(INFORMATION SUPPLIED)
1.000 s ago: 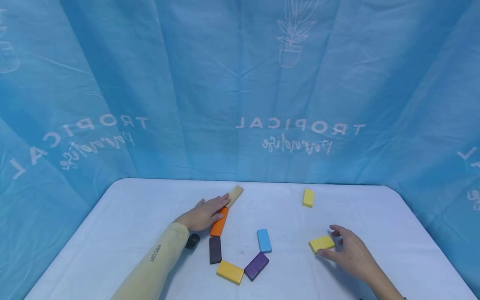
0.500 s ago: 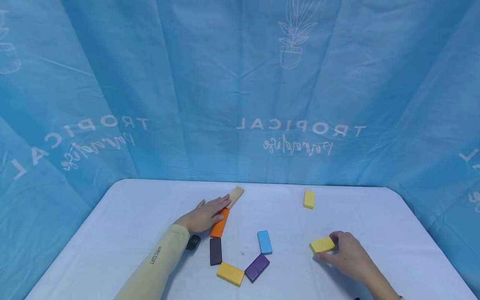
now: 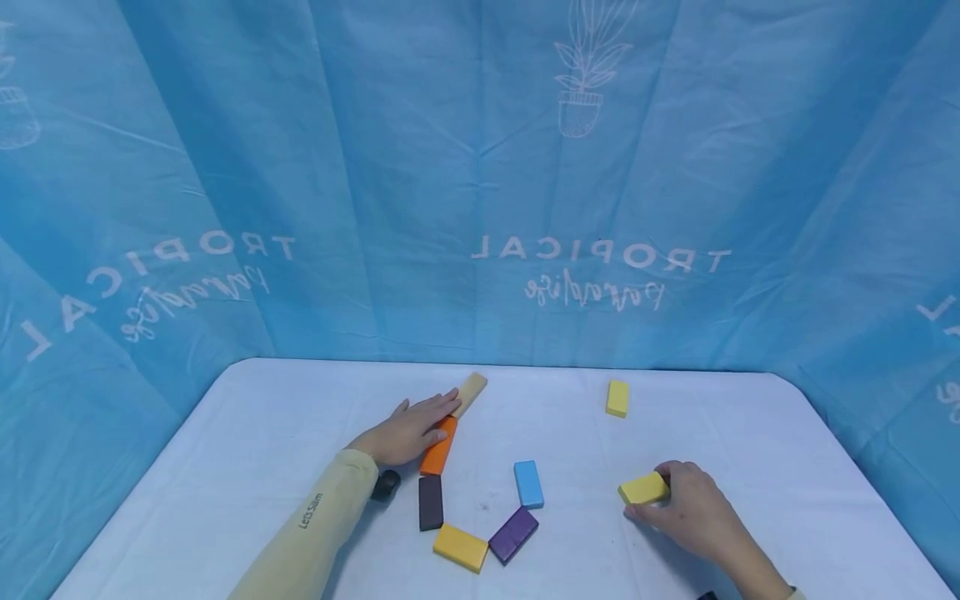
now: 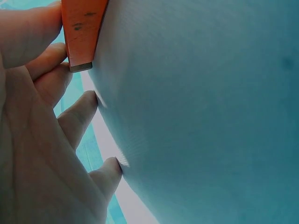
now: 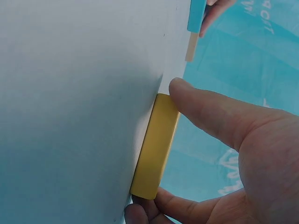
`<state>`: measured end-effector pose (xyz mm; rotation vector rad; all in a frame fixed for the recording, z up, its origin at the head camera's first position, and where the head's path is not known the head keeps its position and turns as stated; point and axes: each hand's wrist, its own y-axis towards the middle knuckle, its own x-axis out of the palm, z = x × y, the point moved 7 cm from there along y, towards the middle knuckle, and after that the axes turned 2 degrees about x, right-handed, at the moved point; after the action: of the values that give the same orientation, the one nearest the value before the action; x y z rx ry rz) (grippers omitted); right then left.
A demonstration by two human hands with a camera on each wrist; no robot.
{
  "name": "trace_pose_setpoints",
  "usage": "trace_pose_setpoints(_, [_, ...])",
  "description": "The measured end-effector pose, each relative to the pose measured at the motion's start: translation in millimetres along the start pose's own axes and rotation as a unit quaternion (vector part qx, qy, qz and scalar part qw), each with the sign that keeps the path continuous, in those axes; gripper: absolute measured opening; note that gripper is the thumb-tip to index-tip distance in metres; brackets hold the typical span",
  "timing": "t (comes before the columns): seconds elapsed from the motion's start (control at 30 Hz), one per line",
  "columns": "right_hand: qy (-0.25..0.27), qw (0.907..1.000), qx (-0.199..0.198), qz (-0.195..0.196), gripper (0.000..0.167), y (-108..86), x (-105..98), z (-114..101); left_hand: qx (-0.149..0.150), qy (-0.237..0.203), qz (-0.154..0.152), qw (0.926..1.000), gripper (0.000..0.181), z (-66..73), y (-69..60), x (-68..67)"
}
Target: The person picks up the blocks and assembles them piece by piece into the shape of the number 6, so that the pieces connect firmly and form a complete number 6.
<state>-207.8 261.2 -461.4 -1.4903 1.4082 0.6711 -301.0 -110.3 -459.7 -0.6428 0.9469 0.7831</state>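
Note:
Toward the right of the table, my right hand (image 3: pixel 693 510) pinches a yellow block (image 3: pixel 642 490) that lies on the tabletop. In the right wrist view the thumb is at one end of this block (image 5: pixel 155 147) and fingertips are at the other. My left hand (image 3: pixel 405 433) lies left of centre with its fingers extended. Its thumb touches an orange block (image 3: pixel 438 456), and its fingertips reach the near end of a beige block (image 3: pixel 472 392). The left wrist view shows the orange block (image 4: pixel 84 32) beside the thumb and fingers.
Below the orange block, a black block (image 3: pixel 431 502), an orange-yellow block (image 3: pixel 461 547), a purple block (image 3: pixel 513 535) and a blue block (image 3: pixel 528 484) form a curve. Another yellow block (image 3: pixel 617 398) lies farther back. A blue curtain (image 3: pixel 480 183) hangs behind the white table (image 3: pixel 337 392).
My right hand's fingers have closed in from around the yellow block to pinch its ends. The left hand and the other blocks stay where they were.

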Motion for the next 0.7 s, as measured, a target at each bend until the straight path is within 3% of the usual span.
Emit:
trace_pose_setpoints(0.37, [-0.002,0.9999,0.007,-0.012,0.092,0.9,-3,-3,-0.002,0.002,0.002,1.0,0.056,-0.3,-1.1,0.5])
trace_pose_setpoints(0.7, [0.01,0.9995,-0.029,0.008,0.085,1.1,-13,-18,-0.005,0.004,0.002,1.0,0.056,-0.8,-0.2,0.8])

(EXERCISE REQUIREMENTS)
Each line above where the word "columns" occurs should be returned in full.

(YOUR RESPONSE)
  "timing": "t (comes before the columns): seconds elapsed from the motion's start (control at 30 Hz), one per line",
  "columns": "right_hand: qy (-0.25..0.27), qw (0.907..1.000), qx (-0.199..0.198), qz (-0.195..0.196), gripper (0.000..0.167), y (-108..86), x (-105..98), z (-114..101); left_hand: qx (-0.149..0.150), qy (-0.237..0.203), qz (-0.154..0.152), qw (0.926..1.000), gripper (0.000..0.181), z (-66..73), y (-69..60), x (-68..67)"

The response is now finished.